Because of legal entanglements, the team can't do the musical stage version of Grease, so they're doing a parody called "Grouse" as suggested by listeners, and it will be set in Australia in the 1980s. Grouse the Musical highlights can be seen here

=== The Cash-apult ===
A couple of years ago (as of late 2023), the show had the idea of creating a large catapult (6 metres tall) that would fire bags of cash at listeners and it was dubbed the Cash-apult. It was actually made from $10,000 of Douglas Fir, but never used due to the pandemic lockdowns starting up, and it was proven to work. Every once in a while it is brought up as something the show would still love to do. As of November 2023, it apparently had gone missing, and a new one needs to be constructed.

=== The Longest Serve ===
In order to win tickets to the Men's Final of the Australian Open, the show had a contest called The Longest Serve that was held on Jan 24, 2024. Fifteen competitors, broken into three age groups completed - the Young Guns (18-30 year olds), the Seniors (30–60 years old), and the Veterans (60 and over), trying to hit a tennis ball across the Yarra River. The winner, known as Hot Shot (a member of the Seniors), with a 72 meter serve. On a second hit after he was declared winner, he completely cleared the Yarra at 70+ meters.

=== The Golden Holden ===
Upon learning that the Holden Museum was being shut down, the team started scouting for a piece of history to give away to listeners. A listener gave up his 2002 golden Holden Commodore to be restored. A parts distributor contributed parts to restore it after finding that the car needed about $40K AUS worth of work, and listeners donated 2000s era car memorabilia such as fuzzy dice, a 5 CD stacker, and reproduced bumper stickers. Listeners just had to re-write lyrics to their favorite songs commemorating the wonder of the Holden to win.

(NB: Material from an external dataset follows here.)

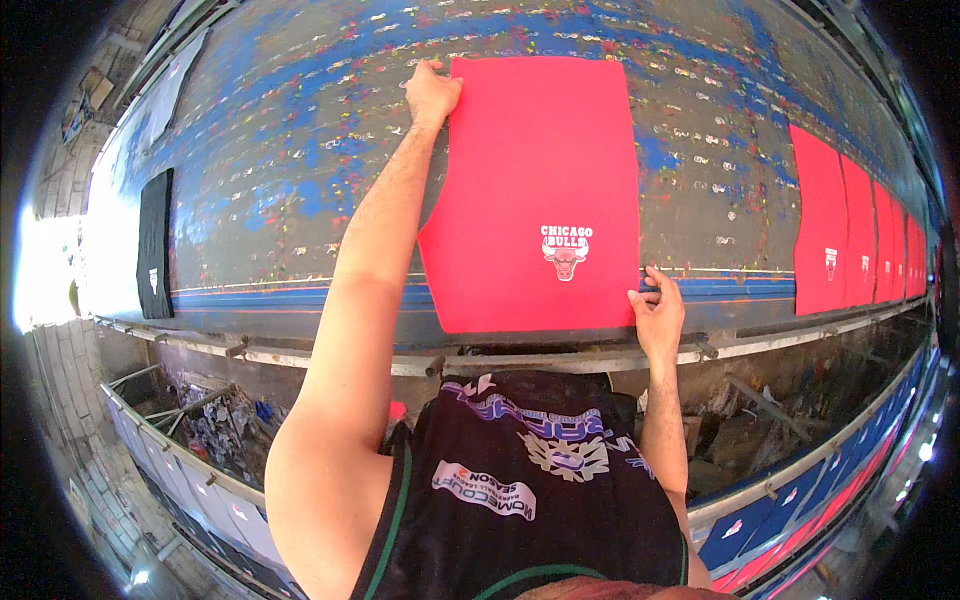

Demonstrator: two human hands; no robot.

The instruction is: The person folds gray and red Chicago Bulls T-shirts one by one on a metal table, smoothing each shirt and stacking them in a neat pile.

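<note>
A red fabric panel (536,165) with a printed bull's-head logo and lettering near its lower edge lies flat on a long, paint-stained printing table (300,172). At the panel's upper left corner, my left hand (433,91) has its fingers curled at the edge, the thumb on the cloth. My right hand (658,304) is at the lower right edge, with thumb and forefinger close to the corner; whether the cloth is pinched between them I cannot tell. The print (565,255) is between my hands, nearer the right one.
Several printed red panels (817,225) lie in a row at the right. A black printed piece (156,244) and a pale piece (177,88) lie at the left. A metal rail (285,362) runs along the table's near edge. Behind me, another table holds navy panels (739,532).
</note>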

The winner was declared on 1 March to be the listener who took on a song by Cold Chisel by listener vote. As stated in her song, she plans to take the car down to Frankston, Victoria. The winner finally got possession of her "new" car at the end of March 2024, just before the Easter holiday break, due to the extra amount of time required to work on the Holden.

=== Footy Wall Of Fame ===
The station has access to a wall on Lygon Street in Melbourne, and is going to pain a wall of fame of legends. Listeners were invited to call in during the first week of March 2024 to nominate those that represent footy for them - this could be your childhood idol, a current legendary player, or someone who is a legend to them.

=== The Bogan Cookbook ===
In March 2024, inspired by a discussion on the team, Christian started soliciting recipes from listeners for a "Bogun Cookbook" that they hope to assemble shortly. In February 2026, it was mentioned again, during the Bogan Alphabet discussion.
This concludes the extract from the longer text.